What is expected:
Once you find the line containing "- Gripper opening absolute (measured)" in the data below, copy it and each following line exactly, up to and including the line containing "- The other", and nothing else.

Given data:
══════════════════════════════

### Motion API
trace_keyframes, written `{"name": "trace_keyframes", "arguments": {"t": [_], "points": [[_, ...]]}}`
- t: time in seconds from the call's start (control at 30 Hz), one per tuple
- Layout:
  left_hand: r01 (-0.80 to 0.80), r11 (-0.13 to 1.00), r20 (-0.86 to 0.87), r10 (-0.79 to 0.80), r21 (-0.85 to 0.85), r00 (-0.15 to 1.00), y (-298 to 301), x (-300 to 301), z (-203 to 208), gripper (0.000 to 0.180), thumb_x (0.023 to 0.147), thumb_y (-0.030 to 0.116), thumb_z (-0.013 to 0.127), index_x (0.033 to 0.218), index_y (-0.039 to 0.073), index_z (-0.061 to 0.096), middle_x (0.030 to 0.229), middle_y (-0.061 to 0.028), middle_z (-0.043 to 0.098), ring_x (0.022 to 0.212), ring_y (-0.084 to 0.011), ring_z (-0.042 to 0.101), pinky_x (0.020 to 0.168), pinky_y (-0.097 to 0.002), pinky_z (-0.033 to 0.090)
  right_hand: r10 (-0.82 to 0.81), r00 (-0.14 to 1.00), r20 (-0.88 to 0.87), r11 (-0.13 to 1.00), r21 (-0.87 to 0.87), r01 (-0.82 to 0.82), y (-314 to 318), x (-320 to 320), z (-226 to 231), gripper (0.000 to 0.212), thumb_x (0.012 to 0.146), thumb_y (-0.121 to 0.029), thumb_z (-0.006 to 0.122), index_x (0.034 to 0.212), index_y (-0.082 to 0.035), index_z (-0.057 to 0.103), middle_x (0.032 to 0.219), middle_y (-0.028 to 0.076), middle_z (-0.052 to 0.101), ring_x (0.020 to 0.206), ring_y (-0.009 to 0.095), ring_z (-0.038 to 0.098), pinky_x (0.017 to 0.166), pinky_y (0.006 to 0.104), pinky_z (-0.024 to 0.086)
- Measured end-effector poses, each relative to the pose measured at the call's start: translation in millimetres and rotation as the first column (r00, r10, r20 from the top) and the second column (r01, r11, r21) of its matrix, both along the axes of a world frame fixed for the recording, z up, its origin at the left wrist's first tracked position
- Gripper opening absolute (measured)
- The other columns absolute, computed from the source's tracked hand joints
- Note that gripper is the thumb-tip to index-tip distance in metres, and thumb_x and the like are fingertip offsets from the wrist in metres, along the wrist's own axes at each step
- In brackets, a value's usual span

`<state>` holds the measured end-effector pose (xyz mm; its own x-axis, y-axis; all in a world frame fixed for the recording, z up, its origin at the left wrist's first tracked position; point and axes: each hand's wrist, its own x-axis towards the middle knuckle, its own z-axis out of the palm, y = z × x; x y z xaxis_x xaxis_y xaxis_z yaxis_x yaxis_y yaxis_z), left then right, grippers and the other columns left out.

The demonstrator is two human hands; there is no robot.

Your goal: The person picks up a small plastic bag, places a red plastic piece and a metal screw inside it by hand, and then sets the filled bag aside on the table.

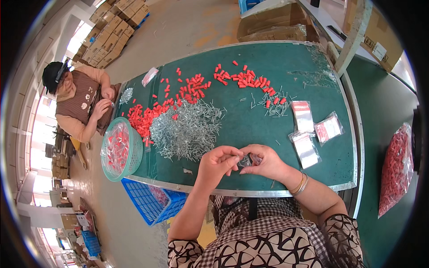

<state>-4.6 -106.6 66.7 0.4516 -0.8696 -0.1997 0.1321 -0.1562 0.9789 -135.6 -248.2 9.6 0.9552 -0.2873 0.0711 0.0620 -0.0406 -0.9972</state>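
Across a metal-edged green counter [250, 134], red plugs [140, 120] and a heap of silvery screws [187, 131] are spread, their long axes turned in many directions. Above its near edge, a crumpled clear bag [245, 161] is grasped between the fingers of the left hand [218, 164] and the right hand [269, 163]; where its mouth points and how its long axis runs cannot be told.
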Motion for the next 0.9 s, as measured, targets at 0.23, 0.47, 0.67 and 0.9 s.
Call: {"name": "trace_keyframes", "arguments": {"t": [0.23, 0.47, 0.67, 0.9], "points": [[-0.062, 0.985, 0.331, 0.113, -0.16, 0.937, 1, 0, -9, 0.013, 0.086, 0.0, 0.064, 0.099, 0.002, 0.066, 0.09, -0.0008, 0.061, 0.068, -0.0047, 0.055, 0.056, -0.0184, 0.042, 0.029, 0.999, 0.015, 0.999, 0.034, -0.029, -1, 0, 3, 0.052, 0.067, -0.014, 0.084, 0.114, -0.009, 0.063, 0.095, -0.001, 0.064, 0.065, 0.006, 0.048, 0.058, 0.0225, 0.044], [-0.384, 0.923, 0.268, 0.363, 0.03, 0.893, -2, 48, -17, 0.012, 0.088, 0.006, 0.061, 0.098, 0.001, 0.066, 0.082, -0.0008, 0.063, 0.064, -0.0055, 0.053, 0.055, -0.0194, 0.043, -0.01, 0.988, 0.153, 0.998, 0.068, -0.001, -9, -6, 25, 0.053, 0.067, -0.015, 0.084, 0.114, -0.008, 0.062, 0.094, 0.001, 0.065, 0.068, 0.009, 0.056, 0.057, 0.0237, 0.047], [-0.413, 0.91, 0.681, 0.329, -0.043, 0.654, -35, 132, -46, 0.012, 0.086, 0.009, 0.064, 0.096, 0.004, 0.067, 0.078, -0.002, 0.064, 0.065, -0.0116, 0.058, 0.059, -0.0257, 0.045, -0.121, 0.898, 0.424, 0.77, -0.531, 0.355, -13, -9, 34, 0.053, 0.063, -0.022, 0.086, 0.11, -0.011, 0.063, 0.091, 0.006, 0.066, 0.062, 0.022, 0.062, 0.053, 0.0283, 0.05], [-0.33, 0.944, 0.998, -0.008, -0.012, -0.06, -94, 193, -63, 0.027, 0.078, 0.009, 0.067, 0.104, 0.005, 0.065, 0.089, -0.0142, 0.064, 0.092, -0.0353, 0.058, 0.083, -0.0437, 0.047, -0.171, 0.967, 0.192, 0.979, -0.075, 0.188, -16, -7, 12, 0.059, 0.065, -0.011, 0.084, 0.119, -0.008, 0.06, 0.096, 0.005, 0.067, 0.056, 0.009, 0.057, 0.053, 0.0242, 0.051]]}}
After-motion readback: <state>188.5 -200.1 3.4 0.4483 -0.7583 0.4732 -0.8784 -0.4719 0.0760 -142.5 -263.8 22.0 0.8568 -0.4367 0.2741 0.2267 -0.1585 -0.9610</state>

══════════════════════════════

Written answer:
- Gripper opening absolute (measured)
- The other columns absolute, computed from the source's tracked hand joints

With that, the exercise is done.